Research

Mission

The Center for Participatory IT (PIT – pit.au.dk) has strong roots in the Scandinavian tradition for Participatory Design (PD), which combines the areas of technology development and use with a broader interest in participative practices at the workplace. The PD field has since the mid-80’s developed into a distinct research community, demonstrating that the quality of IT could be im­proved by involving future users in the design process. With IT in recent decades diffusing from the workplace to people’s everyday lives, PD practice and research face new challenges due to the nature of new communities of IT use as well as technological developments.

Currently the penetration of IT, including the Internet, into people’s lives is dominated, paradoxi­cally, by lack of choice and transparency. PIT is working on providing alternatives that are transparent and malleable by users together, in inclusive communities, where users are not just passive providers of data. In that sense PIT has an important mission in re-conceptualizing participation, while providing alternative ways of understanding and deploying IT.

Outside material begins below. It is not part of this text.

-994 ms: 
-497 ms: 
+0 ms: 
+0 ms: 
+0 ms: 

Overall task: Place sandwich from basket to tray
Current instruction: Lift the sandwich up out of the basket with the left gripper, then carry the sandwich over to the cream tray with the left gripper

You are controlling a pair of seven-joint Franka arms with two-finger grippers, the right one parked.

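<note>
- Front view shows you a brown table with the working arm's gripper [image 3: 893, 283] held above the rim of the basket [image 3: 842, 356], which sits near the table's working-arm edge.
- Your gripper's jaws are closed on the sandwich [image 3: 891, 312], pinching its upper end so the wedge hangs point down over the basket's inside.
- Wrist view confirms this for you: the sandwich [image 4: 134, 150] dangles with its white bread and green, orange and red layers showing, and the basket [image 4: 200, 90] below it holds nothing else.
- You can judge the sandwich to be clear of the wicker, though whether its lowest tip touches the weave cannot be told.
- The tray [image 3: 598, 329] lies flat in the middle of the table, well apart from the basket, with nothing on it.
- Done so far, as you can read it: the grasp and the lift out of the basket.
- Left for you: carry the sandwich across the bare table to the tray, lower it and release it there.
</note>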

In order to develop the foundation for understanding alternative forms of thinking and supporting participation through IT, we emphasize the need for the encounter of humanistic and computer science traditions. To pursue this intellectual challenge PIT has brought together a team of researchers who come from aesthetic, cultural, practice-oriented as well as technological research disciplines. Furthermore, all of these have a track record of doing research through a combination of working theoretically, carrying out empirical studies and deploying technological experiments.

Goal – research questions

At the strategic level, the goal will be pursued by advancing four positions of strength at Aarhus University:

  1. The internationally unique interdisciplinary research profile, gathered at IT-City Katrinebjerg;
  2. The integration of theoretical studies and real-world action cases with development of innovative technological alternatives;
  3. Critical investigating of alternative ways of developing and using IT for participation;
  4. A strong commitment to advance the use of IT improving quality of life.

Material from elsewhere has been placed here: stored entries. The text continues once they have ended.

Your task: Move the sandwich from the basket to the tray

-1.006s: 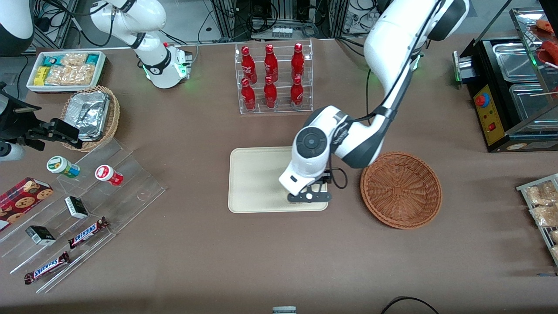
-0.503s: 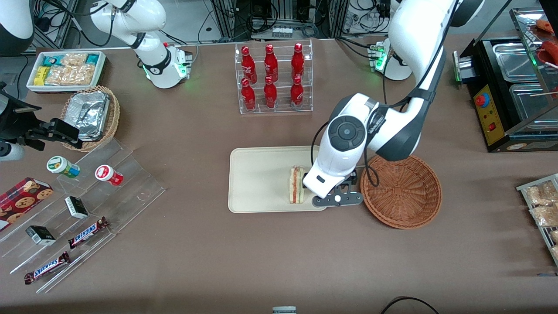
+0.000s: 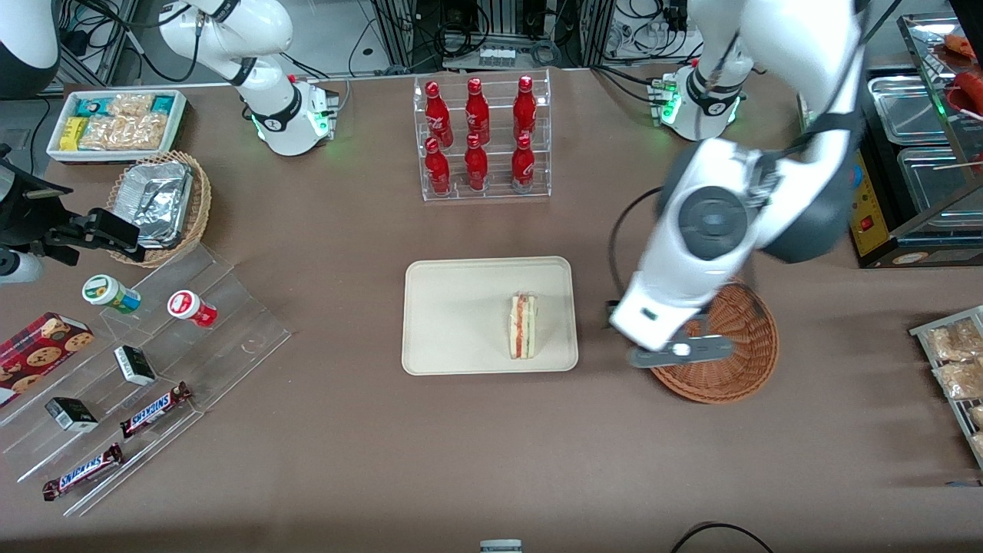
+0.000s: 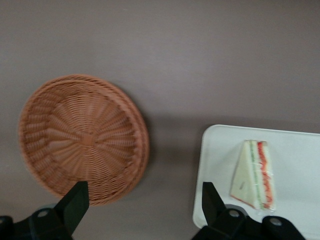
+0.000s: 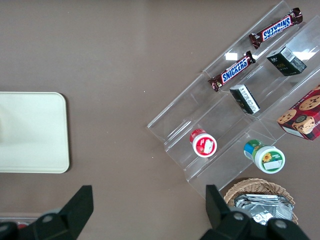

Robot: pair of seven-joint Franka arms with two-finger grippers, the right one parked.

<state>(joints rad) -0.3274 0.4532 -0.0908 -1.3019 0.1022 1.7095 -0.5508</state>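
Since the sandwich (image 3: 522,326) already lies flat on the tray (image 3: 453,315), at the tray end nearest the basket (image 3: 729,338), placement looks done. Filling stripe faces up, wedge fully inside the tray rim, so it should sit stable. Gripper (image 4: 142,207) spread wide, holding nothing, raised above the table between tray and basket, roughly over the basket's rim on the tray side. Basket contents: nothing, bare weave visible in wrist view. Tray holds only the sandwich. Judgement: no regrasp needed; arm just needs to clear.
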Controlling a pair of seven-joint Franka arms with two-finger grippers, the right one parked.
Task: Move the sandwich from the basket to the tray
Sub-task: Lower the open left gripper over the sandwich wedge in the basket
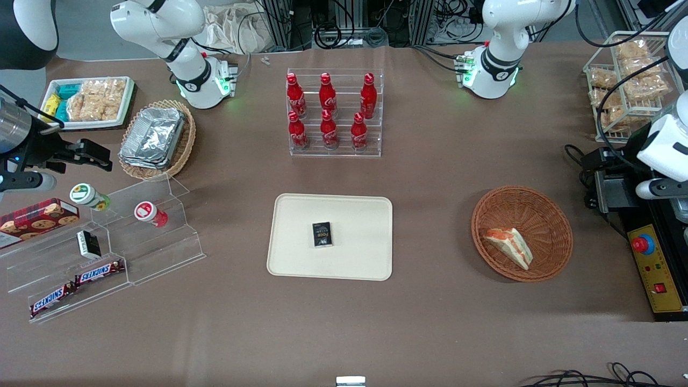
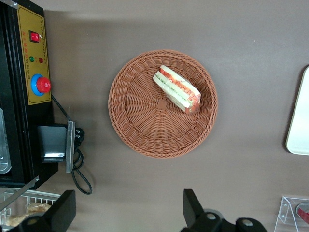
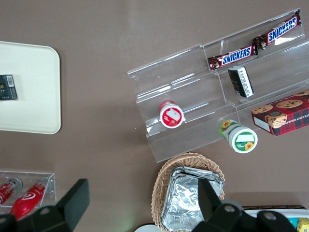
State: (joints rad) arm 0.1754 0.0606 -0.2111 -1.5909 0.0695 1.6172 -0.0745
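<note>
The sandwich (image 1: pixel 509 246) is a white bread wedge with red-orange and green filling. It lies in the reddish-brown wicker basket (image 1: pixel 537 196) at the working arm's end of the table. The left wrist view shows the sandwich (image 2: pixel 176 89) lying off-centre in the basket (image 2: pixel 140 125). My left gripper (image 2: pixel 128 198) is open and empty, high above the table. It is apart from the basket and farther from the front camera than it. The cream tray (image 1: pixel 349 258) lies mid-table beside the basket, and its edge shows in the left wrist view (image 2: pixel 300 121).
A small black box (image 1: pixel 322 234) lies on the tray. A black and yellow control box with a red button (image 1: pixel 653 269) stands beside the basket at the table's end. A rack of red bottles (image 1: pixel 334 113) stands farther from the front camera than the tray. A wire rack of snack packets (image 1: pixel 629 75) stands nearby.
</note>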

Participation lies at the root of democracy and of orderly, equitable societies. Participatory IT explores how and when to bring the values and practices of participatory processes into the design and use of IT. To pursue these goals PIT addresses a number of core research questions, including:

  1. What counts as participation?
  2. How can participation be understood, addressed and supported through IT at different societal and technological scales?
  3. How does or can IT support or impede participation?
  4. What are the qualities of design processes that enable or constrain participation?
  5. What constitute the (technical and use) qualities of innovative, participatory IT?

Methods

Methodologically PIT does research in an iterative research process, which combines theory development, empirical studies, and analysis of design and use with explorative technology development. The themes function through seminars, talks, literature reading and discussions. Based on literature in the field, we work to develop and utilize an intermediate level of strong concepts that tie together theory and empirical findings within the themes.

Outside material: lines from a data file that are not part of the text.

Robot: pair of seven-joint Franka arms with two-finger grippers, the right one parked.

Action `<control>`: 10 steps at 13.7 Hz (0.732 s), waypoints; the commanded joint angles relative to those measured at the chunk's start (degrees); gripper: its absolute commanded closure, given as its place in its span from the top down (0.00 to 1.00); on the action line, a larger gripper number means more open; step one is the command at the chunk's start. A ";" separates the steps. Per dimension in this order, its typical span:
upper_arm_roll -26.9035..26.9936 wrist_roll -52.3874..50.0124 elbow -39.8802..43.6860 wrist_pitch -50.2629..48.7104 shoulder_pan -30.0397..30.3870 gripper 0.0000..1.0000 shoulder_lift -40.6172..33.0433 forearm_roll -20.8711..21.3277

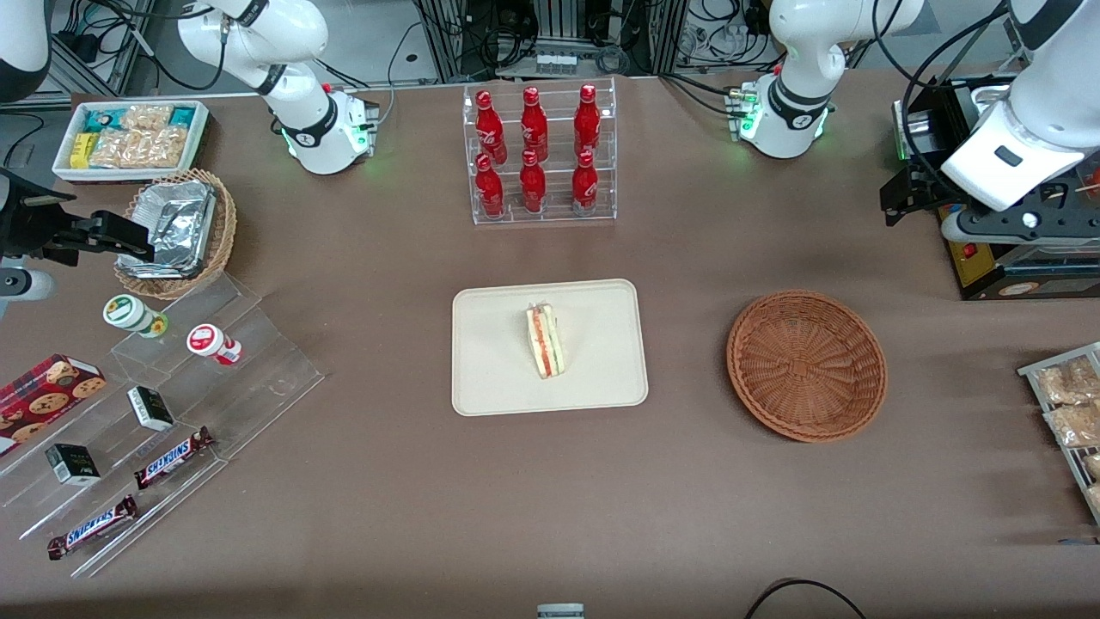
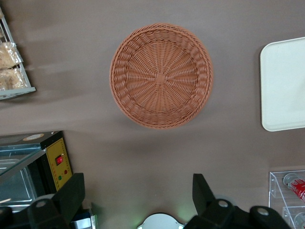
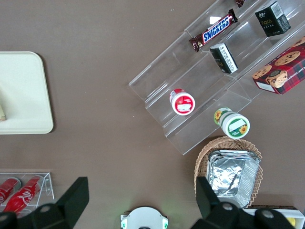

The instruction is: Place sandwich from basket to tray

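The sandwich (image 1: 545, 341), a pale wedge with red, orange and green layers, lies on the cream-beige tray (image 1: 498, 370) at the table's middle. The reddish-brown wicker basket (image 1: 746, 327) sits beside the tray toward the working arm's end and holds nothing. My left gripper (image 1: 911, 202) hangs high over the table, farther from the front camera than the basket, next to a black appliance. In the left wrist view the gripper (image 2: 138, 183) is open and empty, with the basket (image 2: 125, 102) and a tray corner (image 2: 286, 86) below it.
A clear rack of red bottles (image 1: 540, 155) stands farther back than the tray. A black appliance (image 1: 1014, 258) and a rack of bagged snacks (image 1: 1070, 404) are at the working arm's end. Clear steps with candy bars (image 1: 172, 404), a foil-lined basket (image 1: 176, 228) and a white snack bin (image 1: 129, 137) are at the parked arm's end.
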 commanded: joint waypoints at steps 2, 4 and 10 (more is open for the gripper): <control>4.66 4.39 -1.43 0.74 -2.00 1.00 -1.86 -1.40; 8.36 3.61 1.20 0.92 -5.79 1.00 0.06 -1.14; 8.46 3.25 10.27 -0.75 -5.89 1.00 5.43 -1.32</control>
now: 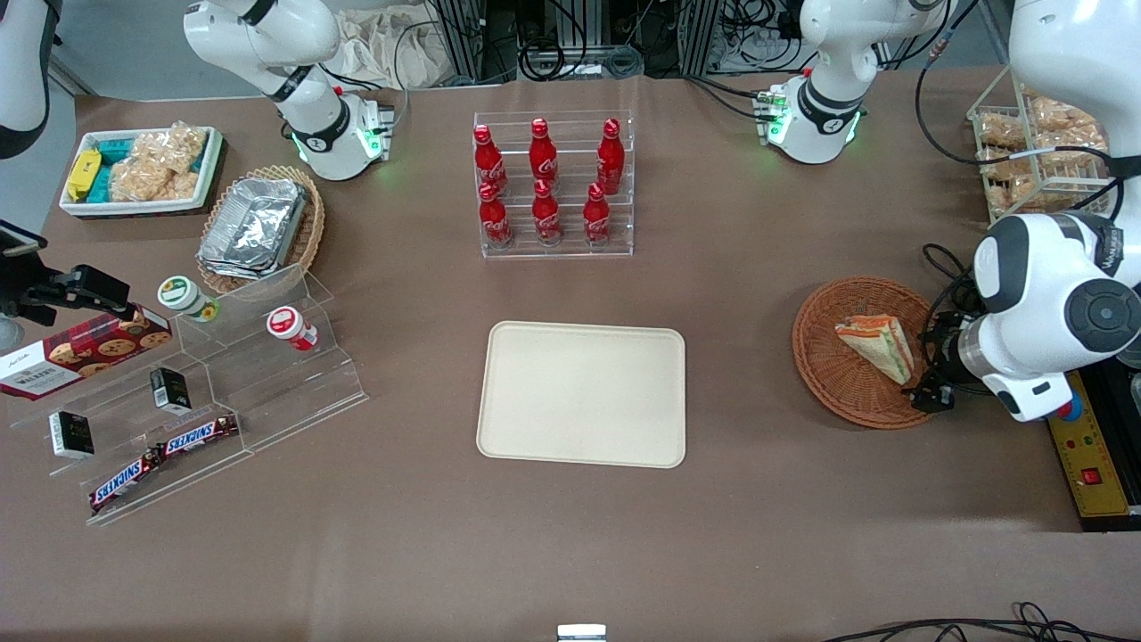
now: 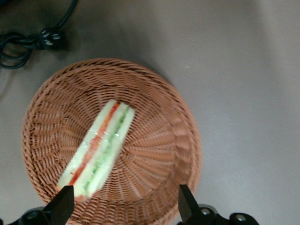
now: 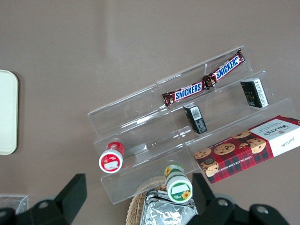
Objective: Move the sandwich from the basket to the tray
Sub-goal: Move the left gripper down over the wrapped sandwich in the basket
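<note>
The sandwich (image 1: 878,345) (image 2: 101,147), a pale wedge with red and green layers, lies in the round reddish-brown basket (image 1: 824,374) (image 2: 183,136) toward the working arm's end of the table. My gripper (image 1: 932,367) (image 2: 124,206) hovers low over the basket's edge nearest the working arm and is open. Its two dark fingers (image 2: 63,206) stand wide apart with nothing between them, and the sandwich's one end lies just beside one finger. The cream tray (image 1: 581,392) lies bare at the table's middle, beside the basket.
A clear rack of red cola bottles (image 1: 554,183) stands farther from the camera than the tray. A stepped acrylic shelf with snacks (image 1: 223,392) is toward the parked arm's end. A wire rack of packets (image 1: 1038,152), a yellow control box (image 1: 1092,464) and a black cable (image 2: 28,40) sit near the working arm.
</note>
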You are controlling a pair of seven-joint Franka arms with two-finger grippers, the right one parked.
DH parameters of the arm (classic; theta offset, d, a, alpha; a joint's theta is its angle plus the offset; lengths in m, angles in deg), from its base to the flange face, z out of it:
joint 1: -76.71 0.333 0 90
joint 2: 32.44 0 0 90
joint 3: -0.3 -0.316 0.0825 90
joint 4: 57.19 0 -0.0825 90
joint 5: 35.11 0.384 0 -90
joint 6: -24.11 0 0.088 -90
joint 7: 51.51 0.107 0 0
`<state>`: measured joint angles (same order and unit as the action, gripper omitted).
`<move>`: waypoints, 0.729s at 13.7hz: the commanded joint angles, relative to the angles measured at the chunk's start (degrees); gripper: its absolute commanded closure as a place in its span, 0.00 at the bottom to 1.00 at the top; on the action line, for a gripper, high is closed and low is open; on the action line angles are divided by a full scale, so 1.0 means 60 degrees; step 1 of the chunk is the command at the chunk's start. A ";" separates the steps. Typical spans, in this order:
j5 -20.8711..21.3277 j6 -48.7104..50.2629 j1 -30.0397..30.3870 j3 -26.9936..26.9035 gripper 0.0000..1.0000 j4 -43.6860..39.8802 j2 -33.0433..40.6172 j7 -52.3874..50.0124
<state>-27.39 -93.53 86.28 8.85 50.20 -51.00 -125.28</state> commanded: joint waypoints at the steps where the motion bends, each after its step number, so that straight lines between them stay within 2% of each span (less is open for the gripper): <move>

To address the unfolding practices of use and the real potentials and problems of IT in use, PIT deploys action cases.  The cases are core materials for our joint research. They are understood as practice-based research, including research through design, informed by qualita­tive analyses of the particular participatory practices.  We have initiated four cases in the past year. All cases combine theoretical hypothesis or questions rooted in the PIT core disciplines with empirical studies of current practices of participation in the case setting. From there, design processes are carried out exploring various elements of participation. This leads to technological challenges, designs and alternatives as well as experience gathering regarding possible use and hence new forms of collaboration, ultimately challenging or confirming the theoretical hypotheses.

The PIT AU funding has been supplemented with several smaller and larger research grants and is from 2017 funded by these grants.